# GIVEN INFORMATION:
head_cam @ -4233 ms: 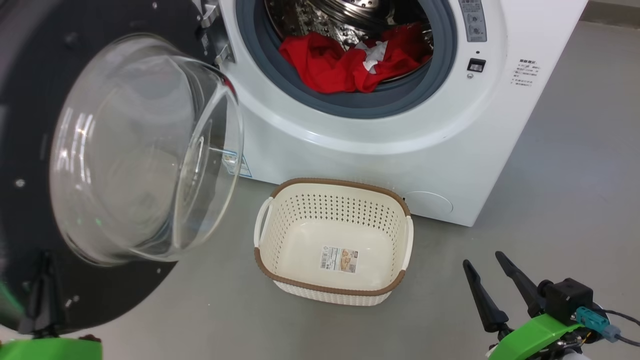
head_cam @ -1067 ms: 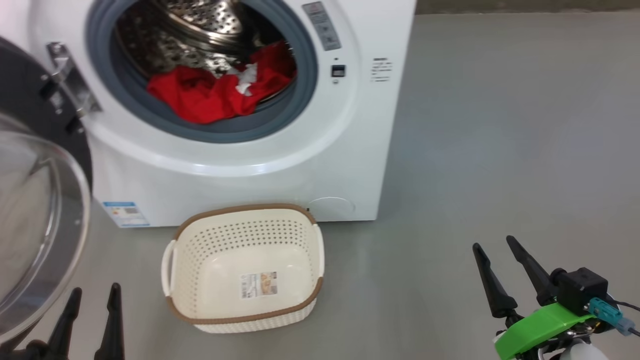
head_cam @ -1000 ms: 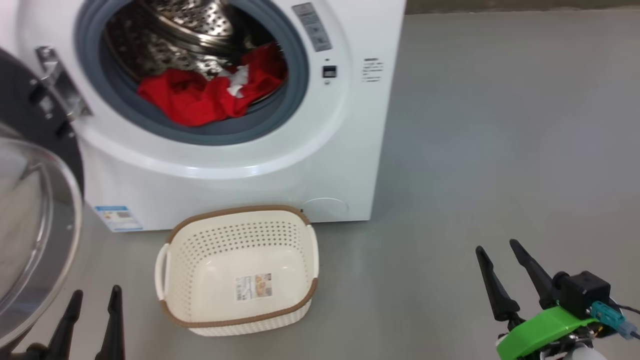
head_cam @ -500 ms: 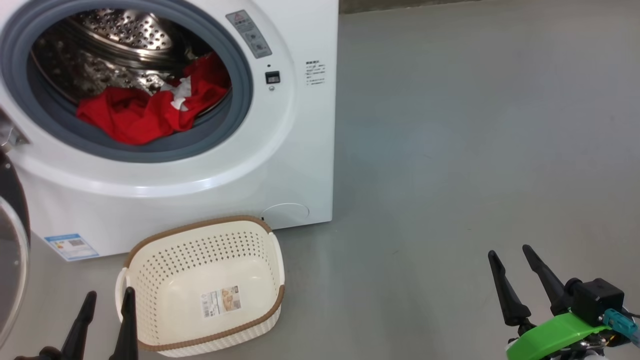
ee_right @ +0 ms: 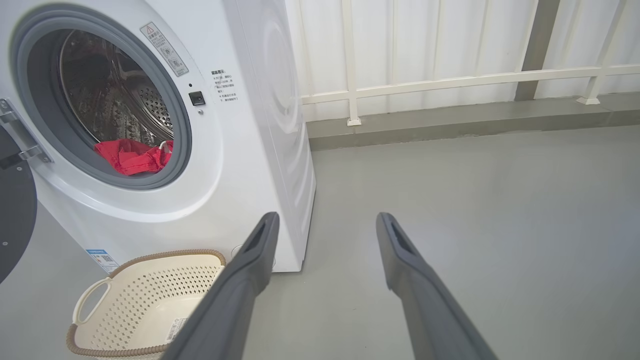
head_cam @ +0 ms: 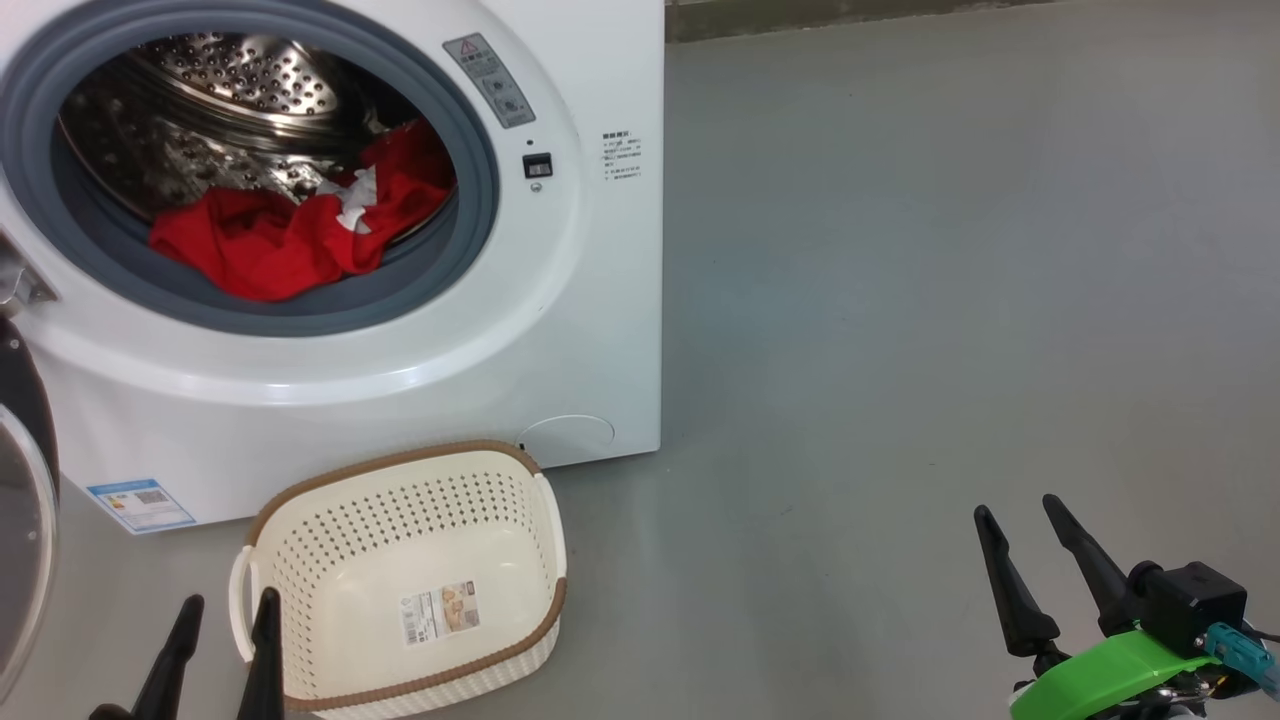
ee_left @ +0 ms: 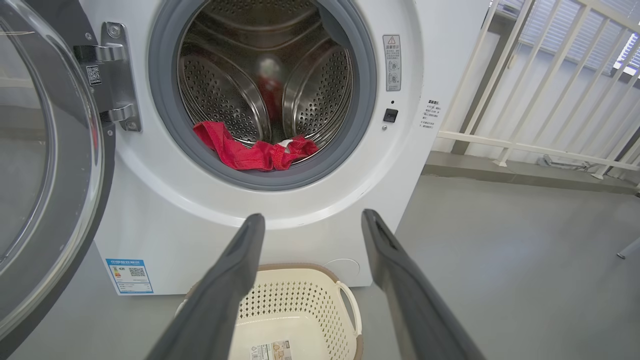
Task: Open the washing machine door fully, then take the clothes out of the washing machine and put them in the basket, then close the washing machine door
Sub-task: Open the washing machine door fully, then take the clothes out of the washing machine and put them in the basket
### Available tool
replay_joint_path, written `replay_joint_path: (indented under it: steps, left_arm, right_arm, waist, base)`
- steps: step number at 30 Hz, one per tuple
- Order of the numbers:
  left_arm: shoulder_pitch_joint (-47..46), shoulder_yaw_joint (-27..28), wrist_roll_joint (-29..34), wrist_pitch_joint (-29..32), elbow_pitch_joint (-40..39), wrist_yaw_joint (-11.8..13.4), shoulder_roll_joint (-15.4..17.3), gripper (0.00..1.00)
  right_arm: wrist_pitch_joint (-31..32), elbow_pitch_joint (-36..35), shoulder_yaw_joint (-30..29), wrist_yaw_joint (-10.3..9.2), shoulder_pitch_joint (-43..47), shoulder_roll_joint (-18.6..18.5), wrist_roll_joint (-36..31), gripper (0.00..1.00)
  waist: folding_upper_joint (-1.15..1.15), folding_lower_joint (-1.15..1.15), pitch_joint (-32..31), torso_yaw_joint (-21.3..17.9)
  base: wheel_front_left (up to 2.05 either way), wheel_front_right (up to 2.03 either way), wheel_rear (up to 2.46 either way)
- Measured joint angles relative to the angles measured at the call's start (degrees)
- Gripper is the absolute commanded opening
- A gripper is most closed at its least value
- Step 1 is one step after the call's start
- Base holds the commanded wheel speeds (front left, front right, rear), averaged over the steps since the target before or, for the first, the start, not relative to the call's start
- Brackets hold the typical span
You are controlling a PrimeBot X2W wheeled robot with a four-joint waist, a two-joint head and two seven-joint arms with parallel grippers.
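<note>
While the large round washing machine door point(ee_left: 47, 165), glossy black at the rim with a bulging clear glass bowl in its middle, stands swung wide on a metal hinge point(ee_left: 117, 75) at the left edge of the big white front-loading washing machine point(head_cam: 400, 370), the machine's round mouth lies uncovered. Inside that mouth a bright red fabric garment point(head_cam: 265, 245) with a scrap of white showing lies crumpled on the bottom of the perforated steel drum point(head_cam: 200, 95). Its front fold rests against the inner lip of the grey rubber ring point(head_cam: 300, 318).

On the grey floor point(head_cam: 900, 300), just in front of the machine's lower front panel, sits a small cream-white perforated plastic basket point(head_cam: 395, 460) with a brown woven-look rim and side handles. A paper label lies on its bottom. A small blue label sticker point(head_cam: 140, 503) is stuck at the machine's lower left corner, left of the basket.

The left gripper point(head_cam: 229, 602) hovers in front of the machine, on the near side of the basket by its left handle, with its two long dark fingers spread apart and holding nothing. The right gripper point(head_cam: 1016, 510) hangs over bare floor well off to the right of the machine, with its fingers likewise spread and empty. Seen from the right wrist, a white railing point(ee_right: 450, 80) runs along beyond the machine's right side.
</note>
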Motion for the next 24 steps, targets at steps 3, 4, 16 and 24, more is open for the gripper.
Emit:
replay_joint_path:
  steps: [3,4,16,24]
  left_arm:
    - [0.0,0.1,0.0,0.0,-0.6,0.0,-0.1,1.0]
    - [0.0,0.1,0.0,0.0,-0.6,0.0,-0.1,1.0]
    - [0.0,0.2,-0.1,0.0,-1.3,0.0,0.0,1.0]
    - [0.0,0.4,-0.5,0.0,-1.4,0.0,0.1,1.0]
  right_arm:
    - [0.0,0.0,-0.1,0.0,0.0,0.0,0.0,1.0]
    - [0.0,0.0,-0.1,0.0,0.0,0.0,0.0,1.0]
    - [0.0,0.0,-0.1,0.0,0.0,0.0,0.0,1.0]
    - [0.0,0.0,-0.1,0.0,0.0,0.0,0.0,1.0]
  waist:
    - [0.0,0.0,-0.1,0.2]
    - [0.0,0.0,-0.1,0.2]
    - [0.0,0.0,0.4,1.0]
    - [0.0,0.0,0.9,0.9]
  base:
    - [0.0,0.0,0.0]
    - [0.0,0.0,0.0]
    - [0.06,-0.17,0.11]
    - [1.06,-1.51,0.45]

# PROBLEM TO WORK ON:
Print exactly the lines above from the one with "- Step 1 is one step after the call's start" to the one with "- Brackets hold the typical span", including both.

# SOLVED EXERCISE:
- Step 1 is one step after the call's start
- Base holds the commanded wheel speeds (front left, front right, rear), averaged over the steps since the target before or, for the first, the start, not relative to the call's start
- Brackets hold the typical span

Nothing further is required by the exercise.